Listing 26.2: Ad-fetching example; contrast with Lis. 26.3, 26.6, and 26.7.
val futureAd: Future[Ad] = exec.submit(() => fetchAd(request)) // a Java future
val data: Data           = dbLookup(request)
val page: Page           = makePage(data, futureAd.get())
connection.write(page)

With a single pool of N threads, you could end up with N simultaneous connections, and thus N concurrent runs of function handleConnection. Each run would submit an ad-fetching task to the pool, with no thread to execute it. All the runs would then be stuck, forever waiting on futureAd.get.

Avoiding these deadlock situations is typically not easy. You may have to add many threads to a pool to make sure that deadlocks cannot happen, but large numbers of threads can be detrimental to performance. It is quite possible—likely, even—that most runs will block only a small subset of threads, nowhere near a deadlock situation, and leave too many active threads that use CPU resources. Some situations are hopeless: In the worst case, the naive quick-sort example would need as many threads as there are values in the list to guarantee that a computation remains free of deadlock.

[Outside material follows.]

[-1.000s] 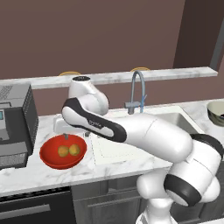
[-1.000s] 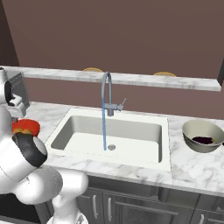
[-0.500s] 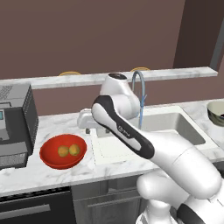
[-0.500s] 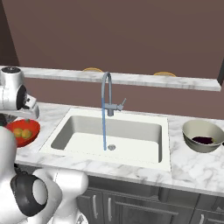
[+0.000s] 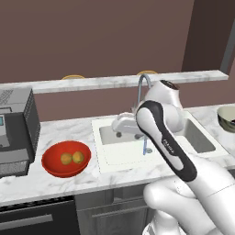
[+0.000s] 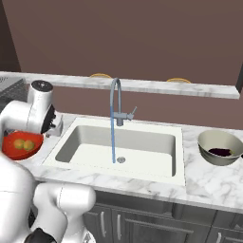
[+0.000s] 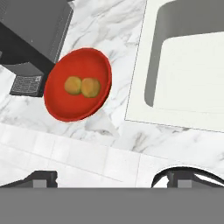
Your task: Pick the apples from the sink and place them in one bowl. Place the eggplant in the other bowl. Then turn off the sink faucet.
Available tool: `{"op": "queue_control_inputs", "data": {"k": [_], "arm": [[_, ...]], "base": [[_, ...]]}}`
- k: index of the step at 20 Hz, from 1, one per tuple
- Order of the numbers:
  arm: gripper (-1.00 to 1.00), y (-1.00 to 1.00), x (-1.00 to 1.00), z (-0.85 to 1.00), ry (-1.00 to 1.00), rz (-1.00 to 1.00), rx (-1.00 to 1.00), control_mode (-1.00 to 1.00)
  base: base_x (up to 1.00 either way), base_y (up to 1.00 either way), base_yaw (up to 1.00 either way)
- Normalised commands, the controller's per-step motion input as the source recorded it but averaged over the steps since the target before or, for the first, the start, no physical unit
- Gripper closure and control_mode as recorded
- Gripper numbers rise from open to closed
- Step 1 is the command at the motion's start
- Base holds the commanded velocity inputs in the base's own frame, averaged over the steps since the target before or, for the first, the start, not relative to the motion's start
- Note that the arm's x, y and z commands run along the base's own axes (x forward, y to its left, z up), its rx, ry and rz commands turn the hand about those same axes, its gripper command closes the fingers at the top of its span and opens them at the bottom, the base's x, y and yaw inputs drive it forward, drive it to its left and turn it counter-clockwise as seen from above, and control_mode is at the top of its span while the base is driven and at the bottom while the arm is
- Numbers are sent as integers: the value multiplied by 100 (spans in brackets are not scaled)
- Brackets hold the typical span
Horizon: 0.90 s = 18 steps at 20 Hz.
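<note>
The tool (image 7: 105,179) is wide and holds nothing. Two apples (image 5: 72,158) lie together in the red bowl (image 5: 54,169). Water runs from the faucet (image 6: 115,102) into the sink (image 6: 142,142).

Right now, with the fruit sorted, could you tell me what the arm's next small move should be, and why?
Probably swing the open gripper across to the faucet lever. Both apples lie in the red bowl, the eggplant is in the grey bowl, and water is running into the sink.
</note>
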Motion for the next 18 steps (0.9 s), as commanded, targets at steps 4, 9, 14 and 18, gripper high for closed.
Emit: {"op": "queue_control_inputs", "data": {"k": [4, 9, 14, 18], "arm": [[-100, -63, -14, 3, -9, 0, 14, -100], [-100, -60, -25, 0, -8, 2, 18, -100], [-100, -69, -10, 0, -18, 9, 8, -100], [-100, -73, -4, 1, -13, 6, 3, -100]], "base": [[0, 0, 0], [0, 0, 0], [0, 0, 0], [0, 0, 0]]}}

Even if you find yourself in a better situation and deadlocks can be avoided with a pool of moderate size, waiting on futures still incurs a non-negligible cost. Blocking—on any kind of synchronizer, including locks—requires parking a thread, saving its execution stack, and later restoring the stack and restarting the thread. A parked thread also tends to see its data in a processor-level cache overwritten by other computations, resulting in cache misses when the thread resumes execution. This can have drastic consequences on performance.

Avoiding deadlocks should, of course, be your primary concern, but these performance costs cannot always be ignored. Thus, they constitute another incentive to reduce thread blocking. Several strategies have been proposed to minimize blocking, and some are described in detail in Chapter 27. For now, we will focus on a functional-concurrent programming style that uses futures through higher-order functions without blocking. It departs from the more familiar reliance on synchronizers and as such takes some getting used to. Once mastered, it is a powerful way to arrange concurrent programs.